REQUIRED WORK: Lines in which "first" appears should be pulled from the data below.

COLLECTED DATA:
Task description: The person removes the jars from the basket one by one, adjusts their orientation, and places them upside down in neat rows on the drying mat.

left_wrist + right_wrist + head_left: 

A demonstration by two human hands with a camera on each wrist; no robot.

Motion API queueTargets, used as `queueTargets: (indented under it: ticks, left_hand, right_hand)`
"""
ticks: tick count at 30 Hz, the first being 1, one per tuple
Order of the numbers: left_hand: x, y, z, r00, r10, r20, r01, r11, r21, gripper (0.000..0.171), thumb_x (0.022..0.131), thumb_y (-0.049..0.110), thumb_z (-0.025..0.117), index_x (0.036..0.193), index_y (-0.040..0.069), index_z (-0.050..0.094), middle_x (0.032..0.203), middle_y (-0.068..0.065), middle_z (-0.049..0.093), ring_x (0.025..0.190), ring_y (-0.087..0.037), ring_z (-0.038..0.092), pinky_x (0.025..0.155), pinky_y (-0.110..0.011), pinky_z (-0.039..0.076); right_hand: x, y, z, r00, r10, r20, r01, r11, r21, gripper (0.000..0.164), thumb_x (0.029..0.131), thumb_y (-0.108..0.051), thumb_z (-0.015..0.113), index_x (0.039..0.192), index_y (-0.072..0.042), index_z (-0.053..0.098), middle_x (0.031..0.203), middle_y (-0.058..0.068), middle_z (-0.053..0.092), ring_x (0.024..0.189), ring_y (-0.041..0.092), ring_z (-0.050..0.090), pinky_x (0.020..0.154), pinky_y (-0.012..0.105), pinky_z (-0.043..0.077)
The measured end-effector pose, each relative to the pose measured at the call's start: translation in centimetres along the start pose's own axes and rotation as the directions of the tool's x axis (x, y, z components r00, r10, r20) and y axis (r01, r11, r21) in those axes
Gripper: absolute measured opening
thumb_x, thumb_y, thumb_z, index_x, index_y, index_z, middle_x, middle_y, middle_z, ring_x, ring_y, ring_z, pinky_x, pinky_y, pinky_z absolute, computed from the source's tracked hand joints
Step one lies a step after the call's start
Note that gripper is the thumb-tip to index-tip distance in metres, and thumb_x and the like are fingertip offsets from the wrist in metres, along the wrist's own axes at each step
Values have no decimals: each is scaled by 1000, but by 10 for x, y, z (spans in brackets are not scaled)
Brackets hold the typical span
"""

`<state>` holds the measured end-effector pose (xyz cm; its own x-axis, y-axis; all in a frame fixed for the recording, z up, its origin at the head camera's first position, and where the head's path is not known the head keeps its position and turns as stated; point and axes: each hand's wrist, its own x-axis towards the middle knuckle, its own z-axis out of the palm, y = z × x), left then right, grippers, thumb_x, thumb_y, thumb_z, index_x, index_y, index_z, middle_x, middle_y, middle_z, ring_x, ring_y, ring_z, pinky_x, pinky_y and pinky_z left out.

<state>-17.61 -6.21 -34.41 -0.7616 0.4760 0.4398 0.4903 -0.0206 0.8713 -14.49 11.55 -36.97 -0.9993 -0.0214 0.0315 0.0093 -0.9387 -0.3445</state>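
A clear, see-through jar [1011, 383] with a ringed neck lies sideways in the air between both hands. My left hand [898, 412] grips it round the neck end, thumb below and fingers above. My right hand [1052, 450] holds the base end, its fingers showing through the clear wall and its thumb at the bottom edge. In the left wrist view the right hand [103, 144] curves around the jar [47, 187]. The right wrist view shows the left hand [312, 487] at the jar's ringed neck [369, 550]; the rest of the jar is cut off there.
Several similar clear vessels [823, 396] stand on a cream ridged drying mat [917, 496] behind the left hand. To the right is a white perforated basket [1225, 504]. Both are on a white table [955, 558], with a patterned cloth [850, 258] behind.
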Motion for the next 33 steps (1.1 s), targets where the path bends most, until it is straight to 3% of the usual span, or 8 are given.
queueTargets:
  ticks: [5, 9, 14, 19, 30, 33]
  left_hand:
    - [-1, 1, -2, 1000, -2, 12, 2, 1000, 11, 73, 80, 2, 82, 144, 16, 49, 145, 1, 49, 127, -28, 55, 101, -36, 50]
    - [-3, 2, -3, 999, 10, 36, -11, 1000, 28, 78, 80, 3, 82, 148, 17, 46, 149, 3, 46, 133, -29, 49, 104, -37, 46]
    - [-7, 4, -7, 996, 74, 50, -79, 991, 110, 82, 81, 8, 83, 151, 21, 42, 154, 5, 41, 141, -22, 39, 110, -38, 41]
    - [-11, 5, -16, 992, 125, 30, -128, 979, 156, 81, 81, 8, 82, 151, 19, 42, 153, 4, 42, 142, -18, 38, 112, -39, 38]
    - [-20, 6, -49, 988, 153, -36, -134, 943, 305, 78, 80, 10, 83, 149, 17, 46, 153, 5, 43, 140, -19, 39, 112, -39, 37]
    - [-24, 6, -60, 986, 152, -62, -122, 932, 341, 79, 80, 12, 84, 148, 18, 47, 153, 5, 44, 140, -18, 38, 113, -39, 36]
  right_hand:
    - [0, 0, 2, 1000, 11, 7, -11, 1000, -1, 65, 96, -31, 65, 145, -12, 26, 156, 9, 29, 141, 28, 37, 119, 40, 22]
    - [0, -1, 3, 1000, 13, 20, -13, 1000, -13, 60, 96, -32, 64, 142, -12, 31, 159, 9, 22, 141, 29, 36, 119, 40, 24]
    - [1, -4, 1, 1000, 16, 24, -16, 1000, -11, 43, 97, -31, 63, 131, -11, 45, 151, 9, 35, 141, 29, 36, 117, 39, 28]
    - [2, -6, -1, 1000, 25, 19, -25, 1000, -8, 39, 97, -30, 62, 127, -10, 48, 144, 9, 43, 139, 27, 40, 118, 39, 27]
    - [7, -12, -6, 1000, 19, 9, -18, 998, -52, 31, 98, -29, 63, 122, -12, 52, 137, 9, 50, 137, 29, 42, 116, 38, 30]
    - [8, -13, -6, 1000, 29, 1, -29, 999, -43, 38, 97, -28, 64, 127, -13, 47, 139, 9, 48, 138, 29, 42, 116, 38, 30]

ANSWER TO THE PROBLEM:
ticks: tick count at 30 Hz, the first being 1, one per tuple
`<state>` holds the measured end-effector pose (xyz cm; its own x-axis, y-axis; all in a frame fixed for the recording, z up, its origin at the head camera's first position, and where the head's path is not known the head keeps its position and turns as stated; point and axes: each hand's wrist, its own x-axis towards the middle knuckle, its own z-axis out of the palm, y = z × x), left then right, grippers, thumb_x, thumb_y, thumb_z, index_x, index_y, index_z, middle_x, middle_y, middle_z, ring_x, ring_y, ring_z, pinky_x, pinky_y and pinky_z left out.

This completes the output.